Su voz recordó a Proctor en qué ambiente estaba. Dirigió su atención a Felix y lo que vio no pareció gustarle.

—¡De modo que no puedo quedarme! Y qué pasa si decido quedarme. Tengo derecho a saber qué está pasando —lanzó una mirada furiosa a las caras que lo observaban sin acogerlo—. Les gustaría que hubiese sido yo, ¿verdad? Todos ustedes. No crean que no lo sé. Querrían poder acusarme a mí. Me vería mal si la hubieran envenenado o golpeado en la cabeza ¿no es así? Qué lástima que uno de ustedes no pudo contenerse de ponerle las manos encima ¿no? Pero si hay algo de lo que no me pueden acusar es de estrangular a alguien. ¿Por qué? ¡Por esto!

Tuvo un movimiento convulsivo repentino, se oyó un ruidito y hubo un momento increíble de pura comedia cuando su mano derecha artificial cayó con un golpe seco sobre el escritorio, delante de Dalgliesh.
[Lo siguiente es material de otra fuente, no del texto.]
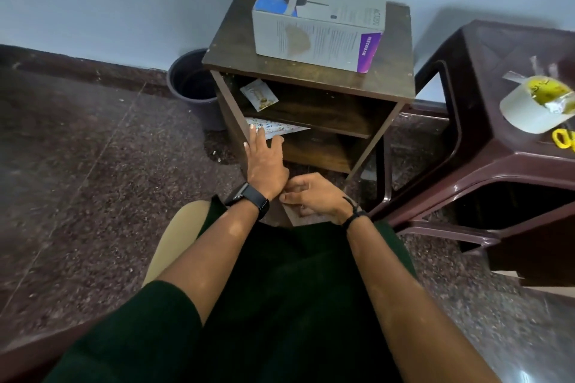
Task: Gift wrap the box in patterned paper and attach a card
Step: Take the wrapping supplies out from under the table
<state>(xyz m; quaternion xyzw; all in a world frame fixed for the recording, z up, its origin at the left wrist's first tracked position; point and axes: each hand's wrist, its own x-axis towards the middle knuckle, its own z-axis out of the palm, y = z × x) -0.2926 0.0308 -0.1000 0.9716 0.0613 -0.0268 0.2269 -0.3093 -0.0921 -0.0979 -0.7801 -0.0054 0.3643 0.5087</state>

La miraron fijamente como fascinados, tirada ahí como una reliquia obscena, con los dedos de goma curvados en una súplica impotente. Respirando pesadamente, Proctor se encajó una silla debajo con un diestro movimiento de la mano izquierda y se sentó en ella triunfante, mientras Catherine volvía a él sus ojos claros en señal de reproche como si fuera un paciente difícil que se había comportado con más malhumor de lo usual.

Dalgliesh tomó la palabra:

—Ya lo sabíamos, por cierto, aunque me alegra decir que lo supe de una manera mucho menos espectacular. El señor Proctor perdió la mano derecha en un bombardeo. Este sustituto ingenioso ha sido hecho con lino y pegamento. Es liviano y fuerte y tiene tres dedos articulados con nudillos como una mano verdadera. Moviendo el hombro izquierdo y alejando levemente el brazo del cuerpo, quien lo lleva ajusta una cuerda de control que va del hombro hasta el pulgar. Esto abre el pulgar contra la presión de un elástico. Cuando se relaja la tensión del hombro, el elástico cierra automáticamente el pulgar contra el índice inmóvil. Como ven, es un aparato ingenioso, y el señor Proctor puede hacer muchas cosas con él. Puede trabajar, montar en bicicleta y ofrecer un aspecto casi normal al mundo. Pero hay una cosa que no puede hacer, no puede matar por estrangulación manual.

—Podría ser zurdo.

—Podría serlo, señorita Bowers, pero no lo es, y la evidencia demuestra que a Sally la mató un fuerte apretón con la mano derecha.

Dio la vuelta a la mano y la empujó sobre la mesa hacia Proctor.

—Ésta, está claro, es la mano que cierto muchachito vio abrir la trampilla de los establos de Bocock. Sólo podía haber una persona relacionada con este caso que llevaría guantes de cuero en un día cálido de verano y en una fiesta al aire libre. Ésta fue una clave para conocer su identidad y hubo otras. La señorita Bowers tiene mucha razón. El señor Proctor estuvo en Martingale esa tarde.